L’etica e la politica da Aristotele a Renzi / 1

di Sergio Caserta

L’etica pubblica nel nostro Paese si è affermata sporadicamente e sempre con grandi difficoltà. Dovrebbe essere un argomento di studio per capire come costruire un nuovo pensiero politico che sappia garantire un’etica più forte. Partiamo da un breve excursus.

In principio fu Aristotele: per il filosofo calcidico, “l’etica è una parte della politica, perché è lo spazio pubblico in cui si manifesta l’azione umana. Essendo la separazione tra vita pubblica e privata estranea all’uomo greco, che è ‘integralmente’ un cittadino, le virtù come la giustizia erano essenzialmente pubbliche, la legge della città l’unico mezzo per amministrare e dirimere controversie”. Il Machiavelli sosteneva invece che i due principi si devono considerare separati: “la politica si legittima con la forza, mentre l’etica è una sfera che riguarda il privato”. Hegel è il filosofo che più ha approfondito il nesso morale tra individuo, famiglia e società, approdando alla concezione di uno “Stato etico” assoluto.

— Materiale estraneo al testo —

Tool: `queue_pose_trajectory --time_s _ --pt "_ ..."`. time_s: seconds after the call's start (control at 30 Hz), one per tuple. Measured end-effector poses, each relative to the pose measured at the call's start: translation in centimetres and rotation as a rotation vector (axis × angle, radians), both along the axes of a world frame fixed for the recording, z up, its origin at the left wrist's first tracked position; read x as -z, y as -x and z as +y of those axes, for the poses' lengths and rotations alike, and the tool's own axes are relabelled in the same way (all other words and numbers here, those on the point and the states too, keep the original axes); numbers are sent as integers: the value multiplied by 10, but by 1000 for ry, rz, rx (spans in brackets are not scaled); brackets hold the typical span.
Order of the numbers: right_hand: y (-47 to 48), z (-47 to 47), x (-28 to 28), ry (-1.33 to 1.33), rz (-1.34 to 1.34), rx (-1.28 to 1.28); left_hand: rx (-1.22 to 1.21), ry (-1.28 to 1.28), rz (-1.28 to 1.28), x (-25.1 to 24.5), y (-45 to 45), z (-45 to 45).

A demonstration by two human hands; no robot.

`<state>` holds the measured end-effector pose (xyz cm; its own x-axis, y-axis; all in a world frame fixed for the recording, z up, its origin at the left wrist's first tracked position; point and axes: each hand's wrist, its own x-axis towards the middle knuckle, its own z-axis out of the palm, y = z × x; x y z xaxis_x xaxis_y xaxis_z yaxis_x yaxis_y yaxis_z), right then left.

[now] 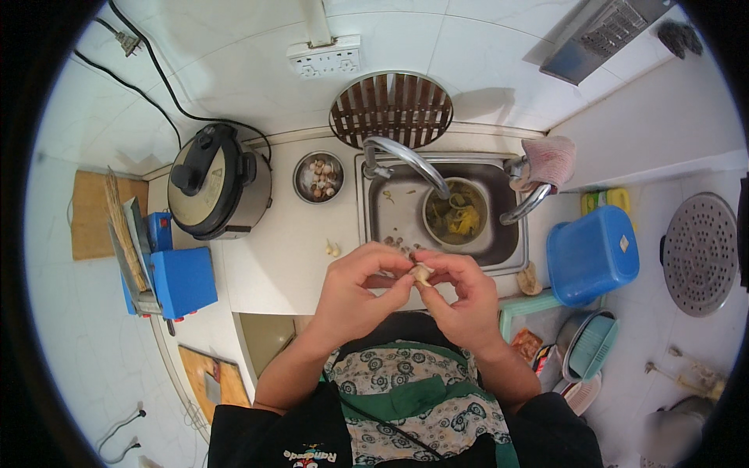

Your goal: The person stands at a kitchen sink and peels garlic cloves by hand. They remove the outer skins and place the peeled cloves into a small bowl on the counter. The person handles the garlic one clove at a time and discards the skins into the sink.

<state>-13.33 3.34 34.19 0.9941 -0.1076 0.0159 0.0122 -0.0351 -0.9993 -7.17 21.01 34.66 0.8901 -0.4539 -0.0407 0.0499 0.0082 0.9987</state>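
Note:
Both hands meet over the sink's front edge. The fingertips of my left hand (366,292) and my right hand (459,292) pinch a pale garlic clove (421,274) between them, with some loose skin at its upper side. Brown bits of peel lie in the steel sink (386,219) just beyond my fingers. In the sink stands a round bowl (436,234) of liquid with yellow-green leaves. A steel bowl (296,187) of garlic cloves stands on the counter left of the sink. Two peeled cloves (332,250) lie on the counter nearer to me.
An electric pressure cooker (251,205) stands at the left, beside a blue knife holder (184,281). The curved faucet (409,157) reaches over the sink. A pink cloth (550,161) hangs on a metal pipe at the right. Farther right is a blue plastic bin (591,257). A slatted round rack (391,108) leans on the wall.

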Motion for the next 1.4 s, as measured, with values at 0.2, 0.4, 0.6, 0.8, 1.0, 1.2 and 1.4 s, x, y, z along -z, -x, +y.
queue_pose_trajectory --time_s 0.2,0.4,0.6,0.8,1.0,1.2,1.4 --pt "2 -4 -1 87 -57 -31 -34 -125 -236 -4 0 -3" --pt "1 -6 14 -107 -73 -28 -92 -104 -95 10 -2 -6" --pt "0 -6 17 -358 97 -1 -102 -7 169 23 -1 -7" --pt "-6 -4 18 -675 91 -10 -35 101 303 22 2 -7" --pt "-1 -10 34 -642 70 -63 -146 155 349 26 1 -4" --pt "0 -10 37 -701 70 -52 -23 240 476 33 -4 -1" --pt "0 -5 29 -384 7 32 48 339 382 19 3 -8"
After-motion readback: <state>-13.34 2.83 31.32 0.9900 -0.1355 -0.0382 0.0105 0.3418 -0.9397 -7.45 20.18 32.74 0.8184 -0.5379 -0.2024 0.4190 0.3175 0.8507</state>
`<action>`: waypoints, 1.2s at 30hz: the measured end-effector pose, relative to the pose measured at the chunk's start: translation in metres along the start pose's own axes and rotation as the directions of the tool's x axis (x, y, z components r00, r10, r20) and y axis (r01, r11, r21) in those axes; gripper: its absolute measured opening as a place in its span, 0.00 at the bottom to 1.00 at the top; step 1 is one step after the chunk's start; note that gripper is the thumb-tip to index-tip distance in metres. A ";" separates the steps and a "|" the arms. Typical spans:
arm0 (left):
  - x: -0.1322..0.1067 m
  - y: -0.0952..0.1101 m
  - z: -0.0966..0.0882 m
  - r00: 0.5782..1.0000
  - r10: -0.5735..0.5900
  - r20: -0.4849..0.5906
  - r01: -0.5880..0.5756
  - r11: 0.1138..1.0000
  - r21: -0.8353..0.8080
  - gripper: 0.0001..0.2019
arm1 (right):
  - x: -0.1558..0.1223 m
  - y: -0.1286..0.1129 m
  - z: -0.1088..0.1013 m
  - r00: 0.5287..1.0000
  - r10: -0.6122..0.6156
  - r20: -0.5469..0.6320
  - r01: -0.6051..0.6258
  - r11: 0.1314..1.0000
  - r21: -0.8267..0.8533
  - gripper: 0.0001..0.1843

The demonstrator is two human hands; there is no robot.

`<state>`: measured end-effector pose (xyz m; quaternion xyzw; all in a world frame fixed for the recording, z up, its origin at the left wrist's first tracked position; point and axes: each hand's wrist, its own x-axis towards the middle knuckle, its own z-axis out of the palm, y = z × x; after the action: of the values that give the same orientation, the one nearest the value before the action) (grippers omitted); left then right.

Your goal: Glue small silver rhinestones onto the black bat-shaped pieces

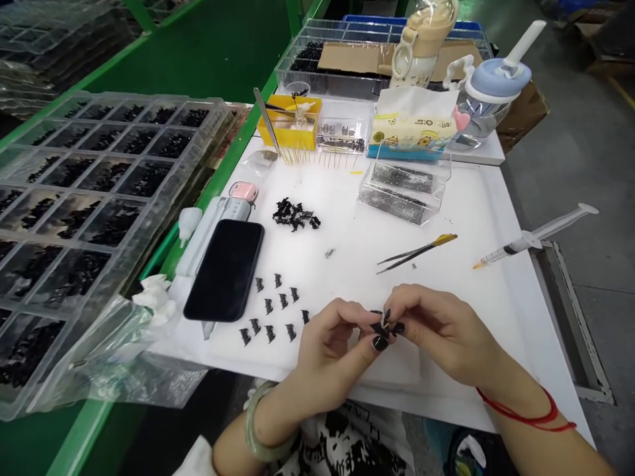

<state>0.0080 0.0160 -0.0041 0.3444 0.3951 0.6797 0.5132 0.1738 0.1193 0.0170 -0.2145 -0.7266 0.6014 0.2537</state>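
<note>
while a small dark piece was pinched between fingertips of left hand and right hand over the white tabletop, black toothed pieces were laid out near a smartphone.

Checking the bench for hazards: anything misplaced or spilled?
The syringe stands out: its plunger end juts past the right edge of the white table, so it could get knocked off. Tiny shiny bits also lie loose near the pile of black pieces; spilled or set out, I can't tell.
</note>
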 end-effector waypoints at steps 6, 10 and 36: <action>0.000 0.002 -0.001 1.000 0.005 0.029 -0.005 1.000 -0.013 0.04 | -0.002 0.002 -0.002 0.998 0.070 -0.002 -0.069 0.996 0.064 0.11; 0.000 0.002 -0.001 0.999 -0.005 0.042 0.005 1.000 -0.018 0.04 | -0.002 0.002 -0.002 0.996 0.087 0.000 -0.087 0.992 0.093 0.10; 0.003 0.004 0.000 0.999 -0.036 0.028 0.037 0.999 -0.021 0.04 | 0.000 0.002 0.002 0.987 0.151 0.053 -0.159 0.956 0.245 0.08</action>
<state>0.0055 0.0182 -0.0007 0.3409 0.3868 0.6695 0.5347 0.1726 0.1184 0.0146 -0.2272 -0.6305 0.7093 0.2186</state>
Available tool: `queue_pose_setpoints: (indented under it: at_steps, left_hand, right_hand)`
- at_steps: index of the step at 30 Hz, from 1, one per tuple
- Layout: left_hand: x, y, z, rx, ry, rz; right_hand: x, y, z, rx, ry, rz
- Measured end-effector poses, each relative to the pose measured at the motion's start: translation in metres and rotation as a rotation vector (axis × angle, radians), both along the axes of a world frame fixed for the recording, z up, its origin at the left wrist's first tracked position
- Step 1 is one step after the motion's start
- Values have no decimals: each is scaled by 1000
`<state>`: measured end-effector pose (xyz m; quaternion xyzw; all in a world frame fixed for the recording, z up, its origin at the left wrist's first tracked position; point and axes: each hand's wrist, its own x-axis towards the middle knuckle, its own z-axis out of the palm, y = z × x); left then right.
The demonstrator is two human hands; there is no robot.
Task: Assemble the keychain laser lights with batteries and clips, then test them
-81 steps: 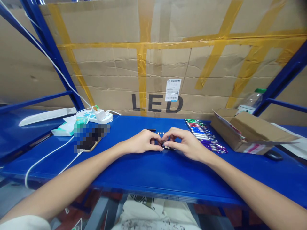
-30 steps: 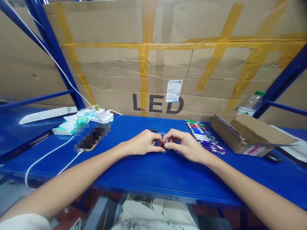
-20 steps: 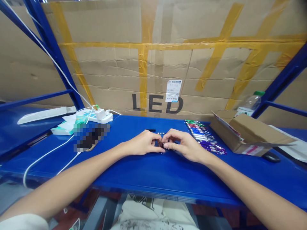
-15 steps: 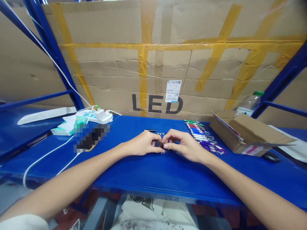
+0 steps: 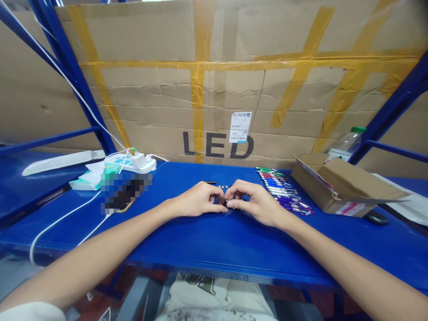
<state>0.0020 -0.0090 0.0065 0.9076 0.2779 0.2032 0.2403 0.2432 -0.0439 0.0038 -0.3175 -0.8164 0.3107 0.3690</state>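
left hand [image 5: 197,201] grip: pinched on small part [image 5: 228,203] | right hand [image 5: 257,201] grip: pinched on small part

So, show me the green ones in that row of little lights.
The green lights lie at the row's far end, nearest the cardboard wall; red, blue, silver and purple ones follow toward you.

- One view only, from a camera worn on the person's head. It looks forward and down across a blue surface [image 5: 207,240].
- It sits close. Both forearms [image 5: 100,254] enter from the bottom corners, and the left hand [image 5: 197,200] and right hand [image 5: 257,203] meet at mid-frame.
- It faces a taped cardboard wall [image 5: 234,89] that stands at the surface's far edge and fills the upper half.
- The wide lens splays the blue rack posts [image 5: 70,67] outward at both sides.
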Motion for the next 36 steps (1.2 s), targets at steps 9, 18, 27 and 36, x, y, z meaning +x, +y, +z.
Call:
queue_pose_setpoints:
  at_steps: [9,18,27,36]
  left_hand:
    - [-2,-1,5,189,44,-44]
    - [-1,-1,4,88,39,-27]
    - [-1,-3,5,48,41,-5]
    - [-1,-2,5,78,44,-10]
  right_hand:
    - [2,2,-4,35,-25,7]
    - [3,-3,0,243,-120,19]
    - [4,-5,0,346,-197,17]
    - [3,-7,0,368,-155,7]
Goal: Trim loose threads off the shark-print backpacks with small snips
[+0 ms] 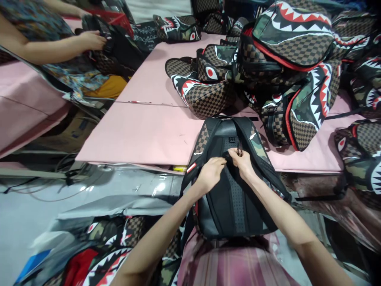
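Note:
A black-backed backpack (235,216) leans between my lap and the table edge, its padded back panel and shoulder straps facing me. My left hand (212,174) rests on the panel's upper middle, fingers closed in a pinch on its black fabric. Just right of it, my right hand (241,163) is closed around a small dark tool (239,151) that looks like thread snips, mostly hidden by the fingers. Both hands are close together over the panel. Brown checks and camouflage show along the backpack's edges.
Beyond it, shark-mouth backpacks (294,35) are piled on the pink table (143,135). A red-and-white pen-like item (139,102) lies there. More bags (104,254) sit low at left. Across the table, another person's hands (92,40) hold a dark bag (119,51).

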Motion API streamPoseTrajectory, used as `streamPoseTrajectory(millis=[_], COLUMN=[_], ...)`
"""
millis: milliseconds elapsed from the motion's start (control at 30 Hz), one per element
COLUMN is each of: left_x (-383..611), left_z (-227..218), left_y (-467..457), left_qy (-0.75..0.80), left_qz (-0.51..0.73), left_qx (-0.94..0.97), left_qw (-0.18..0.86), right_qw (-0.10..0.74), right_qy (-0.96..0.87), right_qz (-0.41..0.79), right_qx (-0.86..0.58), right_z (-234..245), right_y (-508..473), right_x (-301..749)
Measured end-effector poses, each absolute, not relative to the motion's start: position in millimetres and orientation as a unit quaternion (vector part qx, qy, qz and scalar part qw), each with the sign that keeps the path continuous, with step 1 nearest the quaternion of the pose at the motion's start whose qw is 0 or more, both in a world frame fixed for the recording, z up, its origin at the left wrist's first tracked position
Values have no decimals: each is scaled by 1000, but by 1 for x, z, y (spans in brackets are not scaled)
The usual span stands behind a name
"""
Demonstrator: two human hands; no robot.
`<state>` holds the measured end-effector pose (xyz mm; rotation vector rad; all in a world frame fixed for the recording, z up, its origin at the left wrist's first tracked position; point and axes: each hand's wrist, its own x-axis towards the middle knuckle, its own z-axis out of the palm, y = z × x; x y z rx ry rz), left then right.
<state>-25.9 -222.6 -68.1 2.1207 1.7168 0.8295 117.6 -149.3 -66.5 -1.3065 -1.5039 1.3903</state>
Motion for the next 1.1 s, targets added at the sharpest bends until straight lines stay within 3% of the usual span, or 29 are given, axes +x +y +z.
streamPoseTrajectory(millis=[100, 233, 367, 467, 733, 1100], left_x=[3, -5, -16, -15, -8, -17], left_z=[-66, -38, -21, -26, -55, -65], left_y=[-163, -91, -38, -18, -24, -35], left_qy=[629, 690, 686, 679, 741, 686], left_qz=[247, 106, 33, -14, -33, 37], left_qx=[730, 692, 680, 665, 583, 611], left_qw=[97, 183, 258, 311, 330, 393], right_qw=[301, 175, 15, -29, 8, 139], right_qy=[-693, -833, -869, -890, -973, -934], right_qz=[413, 229, 212, 233, 215, 325], right_qx=[-509, -473, -446, -391, -82, -56], right_z=[-64, -47, -33, -29, -30, -25], right_y=[-106, -37, 5, 5, -62, -73], right_x=[123, 157, 179, 177, 177, 194])
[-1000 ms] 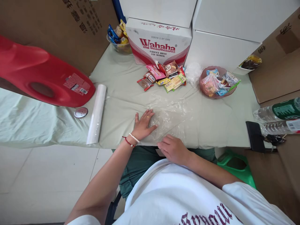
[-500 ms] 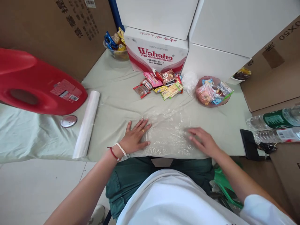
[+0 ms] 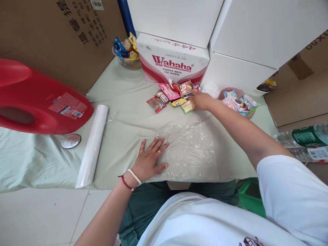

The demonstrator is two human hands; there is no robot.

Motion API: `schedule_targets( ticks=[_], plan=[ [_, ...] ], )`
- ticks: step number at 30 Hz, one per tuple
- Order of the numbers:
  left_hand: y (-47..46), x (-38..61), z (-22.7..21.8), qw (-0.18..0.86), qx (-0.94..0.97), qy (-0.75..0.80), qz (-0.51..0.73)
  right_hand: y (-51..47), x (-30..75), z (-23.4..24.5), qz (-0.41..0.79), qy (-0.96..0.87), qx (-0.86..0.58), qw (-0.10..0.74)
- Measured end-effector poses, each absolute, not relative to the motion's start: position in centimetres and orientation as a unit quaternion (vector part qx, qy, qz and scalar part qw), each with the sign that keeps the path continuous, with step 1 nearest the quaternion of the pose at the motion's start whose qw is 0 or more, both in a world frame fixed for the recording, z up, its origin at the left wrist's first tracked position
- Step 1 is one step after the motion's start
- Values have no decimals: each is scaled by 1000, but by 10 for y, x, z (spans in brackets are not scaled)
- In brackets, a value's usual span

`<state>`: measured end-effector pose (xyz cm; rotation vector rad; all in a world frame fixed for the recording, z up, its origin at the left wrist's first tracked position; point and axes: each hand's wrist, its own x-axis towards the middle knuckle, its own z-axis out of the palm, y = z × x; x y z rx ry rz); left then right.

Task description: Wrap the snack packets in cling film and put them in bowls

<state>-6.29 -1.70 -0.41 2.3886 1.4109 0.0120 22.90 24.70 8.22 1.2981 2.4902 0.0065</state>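
My left hand (image 3: 151,159) lies flat with its fingers spread on the left part of a thin clear plastic sheet (image 3: 191,153), which is spread wrinkled on the table. Over at the pile of wrapped snacks, my right hand (image 3: 201,100) reaches in from the right. Its fingertips touch the right end of a yellow-green snack packet (image 3: 188,106); whether they grip it is hidden. Beside that packet lie a small yellow packet (image 3: 178,102), a pink packet (image 3: 169,91), a brown packet (image 3: 186,87) and a red-edged clear packet (image 3: 155,104).
A white plastic roll (image 3: 92,145) and a round metallic disc (image 3: 71,141) lie left, by a large red jug (image 3: 43,102). Behind the snacks stands a Wahaba-style carton (image 3: 174,63) marked "Wahaha". A pink bowl (image 3: 252,114) of snacks is right, bottles (image 3: 304,136) farther right.
My right hand has left the right edge of the plastic sheet and moved forward to the snack pile. My left hand remains flat on the sheet. The camera view has shifted slightly.
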Motion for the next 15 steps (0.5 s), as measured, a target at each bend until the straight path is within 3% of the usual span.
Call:
schedule_targets(
  ticks=[8, 13, 15],
  plan=[
    [-16, -62, 1, 214, 840, 499, 2, 246, 259, 77, 42, 864, 470, 176],
    [-14, -59, 5, 238, 828, 507, 3, 207, 270, 88, 64, 828, 548, 100],
    [-14, -59, 5, 241, 827, 508, 11, 185, 283, 97, 21, 816, 573, 70]
  ],
)
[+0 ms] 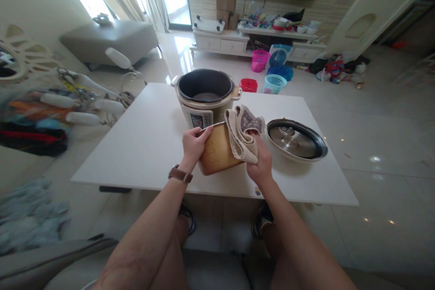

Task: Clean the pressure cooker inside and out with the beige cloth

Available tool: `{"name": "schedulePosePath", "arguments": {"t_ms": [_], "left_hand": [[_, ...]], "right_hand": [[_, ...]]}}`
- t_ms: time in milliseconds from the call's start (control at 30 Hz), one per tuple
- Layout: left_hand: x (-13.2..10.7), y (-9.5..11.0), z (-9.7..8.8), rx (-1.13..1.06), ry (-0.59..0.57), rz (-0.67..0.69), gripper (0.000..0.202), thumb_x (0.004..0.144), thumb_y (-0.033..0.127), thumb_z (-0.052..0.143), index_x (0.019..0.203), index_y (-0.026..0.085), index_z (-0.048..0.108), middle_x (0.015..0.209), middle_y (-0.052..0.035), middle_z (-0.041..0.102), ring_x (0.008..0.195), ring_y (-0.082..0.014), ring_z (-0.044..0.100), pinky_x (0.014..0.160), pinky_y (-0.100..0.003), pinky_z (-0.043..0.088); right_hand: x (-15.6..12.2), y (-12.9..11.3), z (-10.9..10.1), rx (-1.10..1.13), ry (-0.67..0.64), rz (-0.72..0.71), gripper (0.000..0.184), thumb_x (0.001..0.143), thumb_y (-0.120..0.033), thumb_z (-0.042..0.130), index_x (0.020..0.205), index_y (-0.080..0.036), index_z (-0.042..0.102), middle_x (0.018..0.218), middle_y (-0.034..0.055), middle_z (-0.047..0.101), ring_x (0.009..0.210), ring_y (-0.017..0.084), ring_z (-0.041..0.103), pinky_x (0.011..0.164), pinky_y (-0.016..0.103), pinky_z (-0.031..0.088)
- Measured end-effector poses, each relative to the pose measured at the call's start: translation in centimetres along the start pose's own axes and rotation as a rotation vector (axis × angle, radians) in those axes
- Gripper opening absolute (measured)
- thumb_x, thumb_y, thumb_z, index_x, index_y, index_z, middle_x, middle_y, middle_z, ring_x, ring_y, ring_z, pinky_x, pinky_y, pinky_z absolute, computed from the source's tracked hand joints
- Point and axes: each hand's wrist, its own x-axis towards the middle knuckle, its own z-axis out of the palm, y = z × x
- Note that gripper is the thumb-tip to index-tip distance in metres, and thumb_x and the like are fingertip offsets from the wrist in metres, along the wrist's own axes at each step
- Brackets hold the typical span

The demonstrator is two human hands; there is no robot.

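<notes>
Firmly, the left hand [193, 142] grips a round golden metal pot [217, 156] at frame centre; the right hand [260, 163] clamps a folded beige cloth [242, 136] against it.

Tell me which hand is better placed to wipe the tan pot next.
Right. The right hand presses the folded cloth against the tan pot, while the left hand grips its rim, likely steadying it.

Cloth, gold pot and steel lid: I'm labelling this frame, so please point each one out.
cloth [243, 138], head view, on its folded middle.
gold pot [217, 153], head view, on its bare side wall.
steel lid [299, 142], head view, on its shiny centre.
</notes>
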Motion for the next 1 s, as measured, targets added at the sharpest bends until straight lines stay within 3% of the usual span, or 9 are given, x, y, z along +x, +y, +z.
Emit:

Benedetto Croce criticava la concezione machiavelliana, sostenendo che in tal modo la politica si rinchiudeva in una sfera autonoma e isolata, in una separatezza foriera di gravi conseguenze ma non condivideva neppure la mera unificazione di etica e politica in un solo principio: Croce, infatti, avversava le «false unificazioni» come le «illegittime separazioni» dell’etica e della politica, l’ottuso moralismo come lo spregiudicato tatticismo. In questa prospettiva egli esaminava i grandi temi dell’esperienza morale (giustizia, religione, buona fede, virtù, ecc.) e della vita politica (il ruolo dei partiti e dello Stato, il liberalismo, il rapporto fra Stato e Chiesa, lo Stato etico, ecc.) come principi e funzioni diverse che però interagivano per il “governo del bene comune”.